◆ INSTRUCTIONS FOR THE TASK: Return the records exactly, from the first line through the "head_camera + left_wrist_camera" line.

Records from a data collection:
========================

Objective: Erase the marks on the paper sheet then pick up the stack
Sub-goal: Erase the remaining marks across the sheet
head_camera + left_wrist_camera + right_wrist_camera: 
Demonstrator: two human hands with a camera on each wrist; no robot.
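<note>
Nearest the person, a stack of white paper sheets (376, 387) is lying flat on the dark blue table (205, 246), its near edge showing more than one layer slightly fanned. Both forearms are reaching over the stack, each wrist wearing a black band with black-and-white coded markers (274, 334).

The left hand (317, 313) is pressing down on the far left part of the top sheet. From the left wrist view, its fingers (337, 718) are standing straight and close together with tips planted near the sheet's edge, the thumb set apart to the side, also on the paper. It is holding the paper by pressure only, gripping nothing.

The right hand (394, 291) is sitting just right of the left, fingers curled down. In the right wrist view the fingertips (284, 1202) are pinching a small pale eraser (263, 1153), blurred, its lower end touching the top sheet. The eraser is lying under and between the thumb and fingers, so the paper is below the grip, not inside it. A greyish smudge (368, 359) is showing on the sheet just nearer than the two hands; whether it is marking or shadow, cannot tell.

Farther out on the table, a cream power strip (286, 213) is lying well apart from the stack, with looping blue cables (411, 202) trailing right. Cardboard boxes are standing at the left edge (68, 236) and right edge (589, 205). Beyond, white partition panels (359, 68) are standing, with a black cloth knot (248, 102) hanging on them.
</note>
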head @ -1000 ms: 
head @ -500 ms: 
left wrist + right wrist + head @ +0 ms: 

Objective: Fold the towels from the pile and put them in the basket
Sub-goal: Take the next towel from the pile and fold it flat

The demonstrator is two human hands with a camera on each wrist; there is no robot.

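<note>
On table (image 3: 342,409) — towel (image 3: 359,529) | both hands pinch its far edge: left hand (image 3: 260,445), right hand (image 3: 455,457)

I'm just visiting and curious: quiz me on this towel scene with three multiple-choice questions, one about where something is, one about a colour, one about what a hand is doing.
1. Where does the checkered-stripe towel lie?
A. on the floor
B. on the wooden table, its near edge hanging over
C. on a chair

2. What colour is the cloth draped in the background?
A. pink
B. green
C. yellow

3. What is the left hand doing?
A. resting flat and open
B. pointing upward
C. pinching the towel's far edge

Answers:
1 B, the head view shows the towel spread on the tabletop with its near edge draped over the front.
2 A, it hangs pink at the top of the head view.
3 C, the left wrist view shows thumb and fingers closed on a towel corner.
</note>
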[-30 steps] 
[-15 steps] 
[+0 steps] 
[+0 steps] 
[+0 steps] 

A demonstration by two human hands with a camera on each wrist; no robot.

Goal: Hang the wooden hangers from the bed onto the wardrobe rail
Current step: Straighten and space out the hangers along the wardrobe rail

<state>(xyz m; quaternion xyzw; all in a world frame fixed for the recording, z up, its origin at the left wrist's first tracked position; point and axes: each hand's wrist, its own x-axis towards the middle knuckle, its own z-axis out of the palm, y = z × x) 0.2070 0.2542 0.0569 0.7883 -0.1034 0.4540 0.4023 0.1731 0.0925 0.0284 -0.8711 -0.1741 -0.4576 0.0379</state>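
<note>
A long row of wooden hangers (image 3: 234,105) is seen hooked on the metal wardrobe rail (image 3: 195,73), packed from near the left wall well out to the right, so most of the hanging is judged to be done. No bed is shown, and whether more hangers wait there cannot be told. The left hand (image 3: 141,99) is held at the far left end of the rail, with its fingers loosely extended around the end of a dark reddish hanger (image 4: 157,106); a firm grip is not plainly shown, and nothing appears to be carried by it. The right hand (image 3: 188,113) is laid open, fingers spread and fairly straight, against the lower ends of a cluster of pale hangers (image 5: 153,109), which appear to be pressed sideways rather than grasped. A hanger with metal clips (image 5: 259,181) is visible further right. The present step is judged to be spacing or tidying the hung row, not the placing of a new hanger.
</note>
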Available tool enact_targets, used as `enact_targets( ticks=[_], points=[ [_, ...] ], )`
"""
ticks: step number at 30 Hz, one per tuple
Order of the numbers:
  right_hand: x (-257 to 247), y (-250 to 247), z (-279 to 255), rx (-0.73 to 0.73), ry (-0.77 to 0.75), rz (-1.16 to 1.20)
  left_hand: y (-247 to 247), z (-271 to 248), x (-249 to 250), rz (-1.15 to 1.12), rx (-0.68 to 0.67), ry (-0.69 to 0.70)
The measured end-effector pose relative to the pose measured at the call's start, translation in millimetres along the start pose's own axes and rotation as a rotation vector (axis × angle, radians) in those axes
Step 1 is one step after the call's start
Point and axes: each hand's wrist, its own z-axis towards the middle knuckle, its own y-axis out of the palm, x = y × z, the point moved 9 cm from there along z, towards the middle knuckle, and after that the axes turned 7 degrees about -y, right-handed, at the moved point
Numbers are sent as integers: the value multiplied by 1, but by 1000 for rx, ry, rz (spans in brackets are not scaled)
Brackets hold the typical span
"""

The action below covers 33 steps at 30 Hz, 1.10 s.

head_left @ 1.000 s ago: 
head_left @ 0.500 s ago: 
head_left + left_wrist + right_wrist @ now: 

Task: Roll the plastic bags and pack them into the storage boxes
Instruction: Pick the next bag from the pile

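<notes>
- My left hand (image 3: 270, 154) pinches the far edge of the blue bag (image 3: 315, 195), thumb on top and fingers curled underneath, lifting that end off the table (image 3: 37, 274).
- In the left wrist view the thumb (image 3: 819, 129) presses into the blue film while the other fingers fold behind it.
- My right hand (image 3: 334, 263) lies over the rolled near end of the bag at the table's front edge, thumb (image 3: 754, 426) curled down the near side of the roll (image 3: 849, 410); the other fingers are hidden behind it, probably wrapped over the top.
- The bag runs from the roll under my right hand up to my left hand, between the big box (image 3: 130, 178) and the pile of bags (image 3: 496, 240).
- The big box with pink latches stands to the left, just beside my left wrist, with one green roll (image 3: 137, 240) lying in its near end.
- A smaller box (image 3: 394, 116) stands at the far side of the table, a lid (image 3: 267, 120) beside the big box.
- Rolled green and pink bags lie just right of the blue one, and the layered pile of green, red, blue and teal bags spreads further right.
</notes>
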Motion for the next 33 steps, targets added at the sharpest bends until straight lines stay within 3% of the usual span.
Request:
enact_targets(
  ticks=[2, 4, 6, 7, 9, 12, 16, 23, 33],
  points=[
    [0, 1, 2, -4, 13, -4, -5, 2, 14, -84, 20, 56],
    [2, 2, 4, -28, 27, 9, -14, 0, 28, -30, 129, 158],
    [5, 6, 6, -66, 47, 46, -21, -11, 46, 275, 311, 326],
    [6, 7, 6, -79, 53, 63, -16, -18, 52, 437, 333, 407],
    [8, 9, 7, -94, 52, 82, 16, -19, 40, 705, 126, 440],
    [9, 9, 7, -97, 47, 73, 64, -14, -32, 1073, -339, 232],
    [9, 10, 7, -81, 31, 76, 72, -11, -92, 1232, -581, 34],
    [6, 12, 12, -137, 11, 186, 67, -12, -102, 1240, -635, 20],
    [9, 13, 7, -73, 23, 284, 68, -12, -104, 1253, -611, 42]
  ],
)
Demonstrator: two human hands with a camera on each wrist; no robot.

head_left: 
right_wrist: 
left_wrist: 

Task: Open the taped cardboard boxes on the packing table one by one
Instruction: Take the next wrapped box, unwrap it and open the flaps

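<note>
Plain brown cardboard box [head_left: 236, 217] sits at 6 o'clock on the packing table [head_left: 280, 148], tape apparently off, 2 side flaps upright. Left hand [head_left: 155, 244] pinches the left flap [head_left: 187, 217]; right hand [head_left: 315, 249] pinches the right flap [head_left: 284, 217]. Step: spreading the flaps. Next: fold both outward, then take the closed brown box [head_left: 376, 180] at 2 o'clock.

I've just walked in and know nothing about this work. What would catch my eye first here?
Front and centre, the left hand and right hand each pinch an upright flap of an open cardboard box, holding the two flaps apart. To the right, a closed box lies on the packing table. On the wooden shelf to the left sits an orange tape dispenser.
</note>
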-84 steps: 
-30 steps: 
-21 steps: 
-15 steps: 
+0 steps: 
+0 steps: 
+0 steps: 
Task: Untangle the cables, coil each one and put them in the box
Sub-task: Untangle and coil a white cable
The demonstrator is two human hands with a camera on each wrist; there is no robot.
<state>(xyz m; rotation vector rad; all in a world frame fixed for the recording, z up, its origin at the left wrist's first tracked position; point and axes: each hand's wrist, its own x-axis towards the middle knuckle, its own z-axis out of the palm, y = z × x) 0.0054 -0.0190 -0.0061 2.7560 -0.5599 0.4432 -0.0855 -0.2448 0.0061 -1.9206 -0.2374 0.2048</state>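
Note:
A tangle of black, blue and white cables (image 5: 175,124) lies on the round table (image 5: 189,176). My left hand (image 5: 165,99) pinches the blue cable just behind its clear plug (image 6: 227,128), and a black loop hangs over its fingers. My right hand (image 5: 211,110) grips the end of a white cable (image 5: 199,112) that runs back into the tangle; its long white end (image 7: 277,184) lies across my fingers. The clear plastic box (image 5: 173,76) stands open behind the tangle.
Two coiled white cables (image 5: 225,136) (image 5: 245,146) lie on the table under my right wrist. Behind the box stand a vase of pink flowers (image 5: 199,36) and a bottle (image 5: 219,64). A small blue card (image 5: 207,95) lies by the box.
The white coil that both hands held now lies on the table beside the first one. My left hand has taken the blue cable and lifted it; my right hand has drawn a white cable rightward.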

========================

◆ TASK SOLUTION:
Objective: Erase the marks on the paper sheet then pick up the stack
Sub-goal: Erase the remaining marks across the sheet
head_camera + left_wrist_camera + right_wrist_camera: 

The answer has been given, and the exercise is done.